=== HOW TO COMPLETE THIS TASK ===
Among the entries below, please repeat exactly and only the lines from the line containing "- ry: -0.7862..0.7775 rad" to the line containing "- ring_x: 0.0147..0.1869", both lines included.

[INPUT DATA]

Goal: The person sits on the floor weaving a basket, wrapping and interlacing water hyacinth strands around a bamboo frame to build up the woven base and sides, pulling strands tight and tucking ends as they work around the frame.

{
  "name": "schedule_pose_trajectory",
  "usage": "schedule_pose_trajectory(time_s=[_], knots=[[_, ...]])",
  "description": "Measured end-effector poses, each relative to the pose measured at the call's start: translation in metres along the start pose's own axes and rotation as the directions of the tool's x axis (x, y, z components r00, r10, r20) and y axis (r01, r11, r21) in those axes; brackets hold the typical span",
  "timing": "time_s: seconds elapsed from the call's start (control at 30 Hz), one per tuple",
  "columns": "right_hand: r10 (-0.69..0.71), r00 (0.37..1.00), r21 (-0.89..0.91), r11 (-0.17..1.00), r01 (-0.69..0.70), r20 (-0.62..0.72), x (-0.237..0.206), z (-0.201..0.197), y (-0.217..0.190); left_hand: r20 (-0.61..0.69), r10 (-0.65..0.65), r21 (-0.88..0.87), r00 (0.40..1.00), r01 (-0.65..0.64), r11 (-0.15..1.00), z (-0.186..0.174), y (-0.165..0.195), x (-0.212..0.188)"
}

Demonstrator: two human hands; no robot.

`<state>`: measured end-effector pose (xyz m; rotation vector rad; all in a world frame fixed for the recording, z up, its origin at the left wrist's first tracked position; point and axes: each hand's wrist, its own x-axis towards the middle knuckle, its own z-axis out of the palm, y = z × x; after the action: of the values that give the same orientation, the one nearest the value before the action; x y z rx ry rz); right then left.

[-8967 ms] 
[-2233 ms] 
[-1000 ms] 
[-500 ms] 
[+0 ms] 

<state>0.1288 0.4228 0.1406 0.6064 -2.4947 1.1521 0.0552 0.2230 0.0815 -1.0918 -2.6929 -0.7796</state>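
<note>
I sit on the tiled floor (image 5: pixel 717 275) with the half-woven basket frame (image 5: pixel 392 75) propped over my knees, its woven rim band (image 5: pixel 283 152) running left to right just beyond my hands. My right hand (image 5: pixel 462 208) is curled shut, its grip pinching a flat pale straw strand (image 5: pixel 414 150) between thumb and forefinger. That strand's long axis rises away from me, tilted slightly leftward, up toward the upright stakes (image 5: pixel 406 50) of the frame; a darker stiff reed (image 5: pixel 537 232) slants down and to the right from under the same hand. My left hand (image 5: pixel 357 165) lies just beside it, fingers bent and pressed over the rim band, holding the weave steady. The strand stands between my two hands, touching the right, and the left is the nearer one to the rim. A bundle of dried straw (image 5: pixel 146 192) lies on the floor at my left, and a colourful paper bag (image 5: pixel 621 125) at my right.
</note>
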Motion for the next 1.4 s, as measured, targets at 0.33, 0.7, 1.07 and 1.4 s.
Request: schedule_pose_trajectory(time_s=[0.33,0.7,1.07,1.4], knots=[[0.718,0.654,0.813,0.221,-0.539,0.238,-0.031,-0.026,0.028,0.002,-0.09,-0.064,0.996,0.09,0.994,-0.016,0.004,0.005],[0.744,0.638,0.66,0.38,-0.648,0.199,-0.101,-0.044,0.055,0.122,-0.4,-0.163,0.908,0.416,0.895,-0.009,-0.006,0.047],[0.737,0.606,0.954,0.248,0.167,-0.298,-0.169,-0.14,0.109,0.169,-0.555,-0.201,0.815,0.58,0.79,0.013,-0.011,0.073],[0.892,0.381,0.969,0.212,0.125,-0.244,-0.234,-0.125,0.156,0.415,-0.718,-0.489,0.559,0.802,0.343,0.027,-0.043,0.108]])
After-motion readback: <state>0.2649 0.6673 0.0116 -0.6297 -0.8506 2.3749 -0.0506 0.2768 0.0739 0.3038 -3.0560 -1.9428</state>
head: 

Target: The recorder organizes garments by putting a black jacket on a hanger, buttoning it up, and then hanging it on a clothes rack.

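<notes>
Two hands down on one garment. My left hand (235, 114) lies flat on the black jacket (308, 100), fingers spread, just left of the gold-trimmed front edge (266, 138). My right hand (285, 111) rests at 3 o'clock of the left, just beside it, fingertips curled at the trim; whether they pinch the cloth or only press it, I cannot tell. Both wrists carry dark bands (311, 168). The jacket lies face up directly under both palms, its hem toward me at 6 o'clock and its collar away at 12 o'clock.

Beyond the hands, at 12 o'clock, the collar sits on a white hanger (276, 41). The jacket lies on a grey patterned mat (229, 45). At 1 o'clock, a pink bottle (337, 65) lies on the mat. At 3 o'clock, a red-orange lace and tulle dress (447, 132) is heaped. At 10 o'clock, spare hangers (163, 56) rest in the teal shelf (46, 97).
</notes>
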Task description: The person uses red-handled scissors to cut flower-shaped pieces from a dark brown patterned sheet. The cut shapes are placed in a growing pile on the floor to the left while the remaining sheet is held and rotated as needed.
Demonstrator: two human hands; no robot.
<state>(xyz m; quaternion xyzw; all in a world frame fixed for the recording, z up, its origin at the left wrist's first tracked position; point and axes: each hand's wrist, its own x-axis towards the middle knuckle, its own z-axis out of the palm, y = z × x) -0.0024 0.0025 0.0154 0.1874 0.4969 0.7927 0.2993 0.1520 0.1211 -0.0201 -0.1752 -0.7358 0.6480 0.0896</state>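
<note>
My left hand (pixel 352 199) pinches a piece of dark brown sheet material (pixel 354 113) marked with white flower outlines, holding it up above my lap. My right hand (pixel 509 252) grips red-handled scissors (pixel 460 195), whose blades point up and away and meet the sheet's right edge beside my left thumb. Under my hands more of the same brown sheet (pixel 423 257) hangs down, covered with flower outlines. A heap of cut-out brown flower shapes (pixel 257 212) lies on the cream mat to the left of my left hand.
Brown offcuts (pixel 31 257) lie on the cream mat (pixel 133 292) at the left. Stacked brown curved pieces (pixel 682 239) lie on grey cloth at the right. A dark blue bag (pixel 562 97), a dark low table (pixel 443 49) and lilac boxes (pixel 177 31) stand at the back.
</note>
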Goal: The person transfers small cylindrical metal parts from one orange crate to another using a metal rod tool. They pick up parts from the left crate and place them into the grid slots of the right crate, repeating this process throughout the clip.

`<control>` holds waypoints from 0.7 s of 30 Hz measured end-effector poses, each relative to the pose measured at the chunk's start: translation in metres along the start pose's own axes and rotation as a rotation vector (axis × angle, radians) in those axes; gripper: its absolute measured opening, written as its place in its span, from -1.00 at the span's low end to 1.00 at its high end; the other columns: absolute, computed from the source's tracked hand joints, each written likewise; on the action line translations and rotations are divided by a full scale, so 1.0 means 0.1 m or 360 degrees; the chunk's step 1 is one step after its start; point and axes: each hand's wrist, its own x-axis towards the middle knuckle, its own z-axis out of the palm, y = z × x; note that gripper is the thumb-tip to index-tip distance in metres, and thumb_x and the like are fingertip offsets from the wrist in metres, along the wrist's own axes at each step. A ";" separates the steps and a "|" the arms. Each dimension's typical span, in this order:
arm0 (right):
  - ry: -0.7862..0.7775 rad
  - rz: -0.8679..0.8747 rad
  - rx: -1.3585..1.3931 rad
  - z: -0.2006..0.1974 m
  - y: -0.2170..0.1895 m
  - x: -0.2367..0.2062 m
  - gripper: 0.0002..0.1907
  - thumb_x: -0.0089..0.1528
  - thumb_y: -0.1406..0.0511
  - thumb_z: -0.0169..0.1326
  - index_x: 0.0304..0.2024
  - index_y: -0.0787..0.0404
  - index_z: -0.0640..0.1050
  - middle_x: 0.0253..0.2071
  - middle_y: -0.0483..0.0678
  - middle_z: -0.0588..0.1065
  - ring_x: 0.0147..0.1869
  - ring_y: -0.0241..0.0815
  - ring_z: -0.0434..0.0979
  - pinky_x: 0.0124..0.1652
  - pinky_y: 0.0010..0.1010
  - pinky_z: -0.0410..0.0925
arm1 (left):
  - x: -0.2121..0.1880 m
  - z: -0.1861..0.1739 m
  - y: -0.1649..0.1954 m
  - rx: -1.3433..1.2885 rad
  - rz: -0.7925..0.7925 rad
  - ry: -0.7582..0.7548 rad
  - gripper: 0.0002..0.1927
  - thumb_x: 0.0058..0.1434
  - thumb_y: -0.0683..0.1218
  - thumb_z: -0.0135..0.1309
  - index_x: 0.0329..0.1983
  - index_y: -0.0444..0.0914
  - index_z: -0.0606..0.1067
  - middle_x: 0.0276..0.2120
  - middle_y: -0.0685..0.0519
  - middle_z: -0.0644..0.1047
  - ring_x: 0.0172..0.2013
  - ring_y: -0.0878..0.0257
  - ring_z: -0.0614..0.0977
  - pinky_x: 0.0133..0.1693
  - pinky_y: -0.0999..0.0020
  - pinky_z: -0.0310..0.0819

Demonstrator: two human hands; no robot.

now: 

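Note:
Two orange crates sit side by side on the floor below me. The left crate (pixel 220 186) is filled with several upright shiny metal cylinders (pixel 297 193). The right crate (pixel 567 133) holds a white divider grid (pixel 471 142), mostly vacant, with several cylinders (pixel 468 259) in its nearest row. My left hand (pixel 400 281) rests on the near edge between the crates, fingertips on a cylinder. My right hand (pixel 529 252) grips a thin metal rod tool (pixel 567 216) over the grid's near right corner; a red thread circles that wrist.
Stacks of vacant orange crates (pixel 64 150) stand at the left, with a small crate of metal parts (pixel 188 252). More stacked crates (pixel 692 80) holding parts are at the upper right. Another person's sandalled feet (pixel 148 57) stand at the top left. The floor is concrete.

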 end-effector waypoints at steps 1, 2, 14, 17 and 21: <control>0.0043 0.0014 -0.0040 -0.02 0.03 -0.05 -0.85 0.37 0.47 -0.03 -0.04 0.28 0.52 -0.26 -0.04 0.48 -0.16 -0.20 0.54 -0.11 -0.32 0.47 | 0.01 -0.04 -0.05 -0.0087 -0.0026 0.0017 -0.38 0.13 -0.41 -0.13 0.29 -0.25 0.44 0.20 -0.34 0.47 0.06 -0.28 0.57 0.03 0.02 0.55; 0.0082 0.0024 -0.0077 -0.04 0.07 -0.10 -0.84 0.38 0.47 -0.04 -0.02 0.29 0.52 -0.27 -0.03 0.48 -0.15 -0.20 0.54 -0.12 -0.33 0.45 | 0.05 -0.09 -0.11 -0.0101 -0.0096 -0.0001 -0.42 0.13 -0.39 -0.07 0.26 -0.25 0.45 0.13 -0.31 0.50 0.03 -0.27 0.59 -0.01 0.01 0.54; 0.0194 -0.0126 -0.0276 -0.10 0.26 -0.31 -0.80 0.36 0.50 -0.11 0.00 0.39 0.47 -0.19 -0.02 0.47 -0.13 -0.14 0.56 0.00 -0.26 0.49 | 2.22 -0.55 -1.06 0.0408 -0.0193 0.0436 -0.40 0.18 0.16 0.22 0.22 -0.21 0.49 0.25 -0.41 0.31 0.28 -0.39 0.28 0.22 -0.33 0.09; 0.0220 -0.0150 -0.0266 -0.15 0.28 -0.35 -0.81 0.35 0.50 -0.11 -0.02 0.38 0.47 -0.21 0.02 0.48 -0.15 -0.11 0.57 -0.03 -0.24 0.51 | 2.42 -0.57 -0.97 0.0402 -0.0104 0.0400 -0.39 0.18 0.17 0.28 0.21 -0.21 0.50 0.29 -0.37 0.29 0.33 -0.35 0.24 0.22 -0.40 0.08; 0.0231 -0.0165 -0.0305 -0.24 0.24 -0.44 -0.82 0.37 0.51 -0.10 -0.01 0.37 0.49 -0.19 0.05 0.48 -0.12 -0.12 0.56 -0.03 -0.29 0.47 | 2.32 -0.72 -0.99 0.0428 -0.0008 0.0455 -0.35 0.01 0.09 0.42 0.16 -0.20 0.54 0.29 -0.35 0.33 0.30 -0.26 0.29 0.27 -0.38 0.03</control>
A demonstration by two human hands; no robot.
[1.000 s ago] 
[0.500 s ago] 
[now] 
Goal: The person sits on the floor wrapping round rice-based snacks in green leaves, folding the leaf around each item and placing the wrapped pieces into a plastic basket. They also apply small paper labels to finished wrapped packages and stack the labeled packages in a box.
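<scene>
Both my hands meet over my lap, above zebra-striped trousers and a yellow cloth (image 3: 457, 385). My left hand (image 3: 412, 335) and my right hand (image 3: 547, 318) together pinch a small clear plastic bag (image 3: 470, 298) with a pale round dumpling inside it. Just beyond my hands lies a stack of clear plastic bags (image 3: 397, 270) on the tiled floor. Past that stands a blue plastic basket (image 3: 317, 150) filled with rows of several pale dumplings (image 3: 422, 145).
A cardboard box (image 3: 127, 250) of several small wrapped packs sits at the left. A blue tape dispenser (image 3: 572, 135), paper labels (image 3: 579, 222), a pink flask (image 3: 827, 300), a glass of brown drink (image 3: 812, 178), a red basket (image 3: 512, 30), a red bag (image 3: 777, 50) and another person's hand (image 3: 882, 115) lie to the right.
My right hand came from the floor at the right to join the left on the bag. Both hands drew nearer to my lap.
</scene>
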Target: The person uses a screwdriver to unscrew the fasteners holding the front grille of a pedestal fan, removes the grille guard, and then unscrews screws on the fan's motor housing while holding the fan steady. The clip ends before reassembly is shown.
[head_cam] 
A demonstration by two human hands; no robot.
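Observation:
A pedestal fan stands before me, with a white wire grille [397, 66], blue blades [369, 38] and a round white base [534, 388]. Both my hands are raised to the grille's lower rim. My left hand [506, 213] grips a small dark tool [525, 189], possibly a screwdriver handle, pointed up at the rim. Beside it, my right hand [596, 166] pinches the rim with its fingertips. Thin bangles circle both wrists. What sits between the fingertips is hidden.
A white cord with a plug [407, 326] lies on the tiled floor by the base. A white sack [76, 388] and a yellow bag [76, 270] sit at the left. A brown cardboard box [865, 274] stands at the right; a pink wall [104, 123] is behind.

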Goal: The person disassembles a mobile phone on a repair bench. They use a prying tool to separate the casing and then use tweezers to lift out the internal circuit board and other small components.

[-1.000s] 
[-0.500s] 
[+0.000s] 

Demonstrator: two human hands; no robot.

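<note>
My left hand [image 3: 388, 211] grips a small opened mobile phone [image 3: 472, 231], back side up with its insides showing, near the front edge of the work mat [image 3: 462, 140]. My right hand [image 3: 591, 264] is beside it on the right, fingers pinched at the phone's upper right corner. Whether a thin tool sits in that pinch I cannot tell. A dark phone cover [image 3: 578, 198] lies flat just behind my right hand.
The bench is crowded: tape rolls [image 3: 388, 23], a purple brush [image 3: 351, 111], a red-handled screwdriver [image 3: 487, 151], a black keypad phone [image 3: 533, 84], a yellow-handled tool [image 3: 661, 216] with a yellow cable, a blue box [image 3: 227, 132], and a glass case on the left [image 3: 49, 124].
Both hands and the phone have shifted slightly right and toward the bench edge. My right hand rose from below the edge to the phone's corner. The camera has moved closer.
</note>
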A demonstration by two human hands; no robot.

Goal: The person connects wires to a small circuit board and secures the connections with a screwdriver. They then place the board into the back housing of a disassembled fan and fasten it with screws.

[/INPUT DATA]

=== ANSWER TO THIS EXERCISE ===
  - ry: -0.7862..0.7775 rad
  - rz: -0.8679..0.8747 rad
  - rx: -1.3585..1.3931 rad
  - z: -0.2006..0.1974 m
  - y: -0.2170..0.1895 m
  - x: -0.2367..0.2062 m
  - gripper: 0.0002..0.1907
  - thumb_x: -0.0089..0.1528
  - thumb_y: -0.1406..0.0511
  - thumb_z: -0.0169..0.1326
  - index_x: 0.0304..0.2024
  - index_y: -0.0787..0.0404
  - index_z: -0.0640..0.1050
  - middle_x: 0.0253..0.2071
  - middle_y: -0.0483..0.0678
  - middle_z: -0.0588..0.1065
  - ring_x: 0.0147..0.1869

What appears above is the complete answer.